Smart Moves to Help With Weight Loss
Losing weight can be very hard. Once you do lose it, it can be just as hard to keep it off. As we age, our weight is not only important because it helps us to “get the ladies,” but it also helps us to stay healthy. The more extra weight that you have on your body, the unhealthier you will be. The extra weight can make you more at risk for various conditions and diseases. Some of the most prominent ones are diabetes and cardiovascular disease. The sooner you start to make smart moves towards your weight, the better your health with be as you age. These smart moves can help you to lose weight and keep it off.
- Sleep 8 hours. When you do not get enough sleep, it can lead to you eating more the next day. If you are sleepy, you are less likely to practice self-control, especially around food. This can lead to you self-sabotaging your diet and weight loss program.
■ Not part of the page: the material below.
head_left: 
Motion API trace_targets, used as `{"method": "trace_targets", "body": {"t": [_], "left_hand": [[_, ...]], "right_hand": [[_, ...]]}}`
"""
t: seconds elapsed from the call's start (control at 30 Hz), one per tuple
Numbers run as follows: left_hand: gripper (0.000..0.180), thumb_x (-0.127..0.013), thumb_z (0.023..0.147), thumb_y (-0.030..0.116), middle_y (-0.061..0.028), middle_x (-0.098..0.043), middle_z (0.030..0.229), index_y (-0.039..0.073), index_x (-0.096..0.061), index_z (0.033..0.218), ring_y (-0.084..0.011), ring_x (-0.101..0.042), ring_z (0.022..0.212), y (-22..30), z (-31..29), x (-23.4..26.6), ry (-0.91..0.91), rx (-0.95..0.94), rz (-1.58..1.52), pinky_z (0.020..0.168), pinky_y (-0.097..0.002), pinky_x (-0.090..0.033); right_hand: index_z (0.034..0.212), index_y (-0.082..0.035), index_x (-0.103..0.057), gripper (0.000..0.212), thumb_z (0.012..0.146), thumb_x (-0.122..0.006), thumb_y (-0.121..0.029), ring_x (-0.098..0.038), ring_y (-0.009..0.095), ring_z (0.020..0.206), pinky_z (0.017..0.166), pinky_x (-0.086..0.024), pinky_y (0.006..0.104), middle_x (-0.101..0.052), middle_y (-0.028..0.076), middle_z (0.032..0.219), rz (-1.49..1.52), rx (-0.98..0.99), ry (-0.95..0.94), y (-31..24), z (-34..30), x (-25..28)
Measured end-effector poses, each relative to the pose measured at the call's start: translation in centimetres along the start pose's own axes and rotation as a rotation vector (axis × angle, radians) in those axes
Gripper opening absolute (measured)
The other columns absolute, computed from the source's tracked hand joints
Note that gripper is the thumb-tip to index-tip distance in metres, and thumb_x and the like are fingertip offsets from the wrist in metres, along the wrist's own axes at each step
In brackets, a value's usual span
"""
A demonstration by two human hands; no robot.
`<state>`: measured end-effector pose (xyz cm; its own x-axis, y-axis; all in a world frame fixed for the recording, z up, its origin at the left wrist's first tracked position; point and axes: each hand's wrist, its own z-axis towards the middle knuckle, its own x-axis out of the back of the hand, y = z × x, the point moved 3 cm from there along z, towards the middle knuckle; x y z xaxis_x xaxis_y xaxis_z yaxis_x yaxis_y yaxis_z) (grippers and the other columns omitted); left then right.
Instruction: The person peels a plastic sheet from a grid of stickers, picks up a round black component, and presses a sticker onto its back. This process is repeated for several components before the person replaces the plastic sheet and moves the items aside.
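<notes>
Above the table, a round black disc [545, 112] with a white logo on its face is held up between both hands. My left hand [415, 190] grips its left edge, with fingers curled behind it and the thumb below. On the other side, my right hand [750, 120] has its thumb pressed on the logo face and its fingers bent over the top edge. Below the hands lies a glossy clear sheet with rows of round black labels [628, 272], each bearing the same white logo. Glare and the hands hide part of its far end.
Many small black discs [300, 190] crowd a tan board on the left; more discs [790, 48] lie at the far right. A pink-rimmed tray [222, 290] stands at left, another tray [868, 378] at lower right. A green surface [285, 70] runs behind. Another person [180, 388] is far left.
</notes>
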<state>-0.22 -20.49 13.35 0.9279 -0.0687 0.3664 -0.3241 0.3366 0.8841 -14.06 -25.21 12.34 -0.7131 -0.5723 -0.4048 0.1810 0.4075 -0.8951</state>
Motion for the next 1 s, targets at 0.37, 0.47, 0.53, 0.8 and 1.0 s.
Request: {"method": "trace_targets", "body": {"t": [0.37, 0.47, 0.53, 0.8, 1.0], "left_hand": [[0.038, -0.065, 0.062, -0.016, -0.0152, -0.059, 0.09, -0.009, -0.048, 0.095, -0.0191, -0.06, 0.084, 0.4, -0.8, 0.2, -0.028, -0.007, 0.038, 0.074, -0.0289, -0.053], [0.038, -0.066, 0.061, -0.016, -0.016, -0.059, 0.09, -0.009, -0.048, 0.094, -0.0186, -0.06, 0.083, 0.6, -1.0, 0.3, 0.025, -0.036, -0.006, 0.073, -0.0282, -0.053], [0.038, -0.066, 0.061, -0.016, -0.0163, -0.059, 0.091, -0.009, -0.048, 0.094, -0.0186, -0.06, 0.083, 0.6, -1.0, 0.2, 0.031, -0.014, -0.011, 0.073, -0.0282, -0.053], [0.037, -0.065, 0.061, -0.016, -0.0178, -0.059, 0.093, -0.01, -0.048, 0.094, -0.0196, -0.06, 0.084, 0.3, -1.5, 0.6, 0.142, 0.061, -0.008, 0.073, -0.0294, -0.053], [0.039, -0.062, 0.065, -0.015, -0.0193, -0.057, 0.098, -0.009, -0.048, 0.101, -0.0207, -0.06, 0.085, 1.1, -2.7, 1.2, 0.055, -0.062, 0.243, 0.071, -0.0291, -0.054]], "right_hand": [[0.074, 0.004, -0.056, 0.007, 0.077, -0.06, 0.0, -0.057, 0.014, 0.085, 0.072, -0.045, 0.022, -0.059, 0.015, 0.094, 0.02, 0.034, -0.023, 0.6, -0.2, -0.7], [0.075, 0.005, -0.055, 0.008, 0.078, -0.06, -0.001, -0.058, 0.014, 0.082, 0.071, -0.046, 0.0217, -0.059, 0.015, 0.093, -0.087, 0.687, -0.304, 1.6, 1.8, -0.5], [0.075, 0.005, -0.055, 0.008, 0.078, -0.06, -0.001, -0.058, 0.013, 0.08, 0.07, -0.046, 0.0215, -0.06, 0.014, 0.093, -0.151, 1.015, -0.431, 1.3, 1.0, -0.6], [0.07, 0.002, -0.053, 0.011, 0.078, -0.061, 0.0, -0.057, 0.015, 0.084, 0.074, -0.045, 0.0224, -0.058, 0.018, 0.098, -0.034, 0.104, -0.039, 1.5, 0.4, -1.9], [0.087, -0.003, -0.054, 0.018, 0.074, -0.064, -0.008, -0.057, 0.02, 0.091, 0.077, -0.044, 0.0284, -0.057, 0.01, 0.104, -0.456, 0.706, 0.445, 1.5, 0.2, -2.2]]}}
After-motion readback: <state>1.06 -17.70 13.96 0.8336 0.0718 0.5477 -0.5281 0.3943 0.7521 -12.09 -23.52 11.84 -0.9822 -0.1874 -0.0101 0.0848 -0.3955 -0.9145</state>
Plus, sleep is very good for your overall health.
- Be flexible. You need to be flexible with your weight loss target. This will help to keep you from getting discouraged when you do not hit the exact weight that you wanted. You should give yourself a range instead of an exact number. This will help you relax when you step on the scale every day. Also, if you make your weight goal broader, you will be more likely to hit it and feel good about your weight loss journey. By making your weight goals very specific, you are more likely to feel like you are failing and quit your diet plan.
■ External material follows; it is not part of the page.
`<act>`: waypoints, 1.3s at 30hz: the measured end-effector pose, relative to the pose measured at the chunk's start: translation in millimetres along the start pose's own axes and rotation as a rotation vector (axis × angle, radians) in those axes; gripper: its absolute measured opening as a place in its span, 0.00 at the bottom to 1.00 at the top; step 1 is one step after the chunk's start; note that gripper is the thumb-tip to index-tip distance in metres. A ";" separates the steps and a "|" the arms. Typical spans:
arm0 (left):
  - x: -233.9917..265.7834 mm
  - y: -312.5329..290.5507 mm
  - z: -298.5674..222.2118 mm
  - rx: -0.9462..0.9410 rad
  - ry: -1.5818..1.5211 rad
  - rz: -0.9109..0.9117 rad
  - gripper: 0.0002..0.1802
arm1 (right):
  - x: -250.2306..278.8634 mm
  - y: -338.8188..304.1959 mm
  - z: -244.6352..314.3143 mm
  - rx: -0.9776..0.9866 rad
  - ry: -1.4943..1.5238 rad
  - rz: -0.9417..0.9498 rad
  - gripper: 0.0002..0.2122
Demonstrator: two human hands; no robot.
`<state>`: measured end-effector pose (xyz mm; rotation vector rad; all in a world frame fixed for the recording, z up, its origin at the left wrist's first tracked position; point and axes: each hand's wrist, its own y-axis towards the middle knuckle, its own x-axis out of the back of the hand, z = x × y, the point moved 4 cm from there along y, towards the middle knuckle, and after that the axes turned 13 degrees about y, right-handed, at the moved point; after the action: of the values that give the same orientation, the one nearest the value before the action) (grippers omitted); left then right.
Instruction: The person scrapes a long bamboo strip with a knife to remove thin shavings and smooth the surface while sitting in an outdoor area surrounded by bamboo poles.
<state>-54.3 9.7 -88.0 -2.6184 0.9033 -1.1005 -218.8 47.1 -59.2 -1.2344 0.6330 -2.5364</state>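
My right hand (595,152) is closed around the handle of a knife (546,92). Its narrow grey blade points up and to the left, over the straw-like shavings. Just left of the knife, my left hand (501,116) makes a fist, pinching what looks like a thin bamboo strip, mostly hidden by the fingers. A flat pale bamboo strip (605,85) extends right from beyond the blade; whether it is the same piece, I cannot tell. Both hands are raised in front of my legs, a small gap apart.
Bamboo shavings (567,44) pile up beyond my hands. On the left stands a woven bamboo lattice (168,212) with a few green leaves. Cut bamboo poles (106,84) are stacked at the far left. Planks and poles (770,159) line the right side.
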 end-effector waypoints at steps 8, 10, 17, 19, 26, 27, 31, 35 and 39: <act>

- Pay attention to what you eat. Make sure that you are eating mindfully. For example, pick snacks that take a little bit of preparation to eat. This will cause you to eat slower and fill up faster. You will also be less likely to overeat since you have to put in work instead of just popping in pieces of your snack over and over effortlessly. This helps you to eat less calories because your body is able to process the amount you are eating because it taking you longer to eat. Try eating pistachios, walnuts, oranges, basically anything that needs a little bit of work before it is edible.
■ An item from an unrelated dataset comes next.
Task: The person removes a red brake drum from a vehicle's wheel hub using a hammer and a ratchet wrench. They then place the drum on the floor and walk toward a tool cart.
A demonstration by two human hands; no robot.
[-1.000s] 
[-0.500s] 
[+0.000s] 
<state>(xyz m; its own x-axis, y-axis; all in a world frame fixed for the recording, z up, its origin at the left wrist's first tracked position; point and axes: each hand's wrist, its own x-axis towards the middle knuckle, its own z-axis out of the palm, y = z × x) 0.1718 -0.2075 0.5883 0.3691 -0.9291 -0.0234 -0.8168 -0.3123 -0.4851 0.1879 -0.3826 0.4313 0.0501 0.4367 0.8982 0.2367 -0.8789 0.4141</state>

- Eat eggs. Eggs are an excellent source of protein. Studies have shown that people who eat eggs for breakfast tend to lose 65 percent more weight than those who eat bread based breakfasts. A good breakfast idea is an omelet. Not only are you getting eggs, but you are also able to put in fresh veggies to help amp up your breakfast. This will help to add vitamins, minerals, and fiber to your breakfast.
- Discover muesli. Muesli is a high protein and high fiber bread based food. When eaten as breakfast, it can help you to drop weight fast. The more fiber that you eat, especially in the morning, the more likely you are to drop more weight than those who do not eat fiber in the morning. One of the best things about fiber is that it helps to fill you up so you stay fuller for longer throughout the day. Fiber also helps with your gut health. When you have a healthy gut, it is easier to keep weight off.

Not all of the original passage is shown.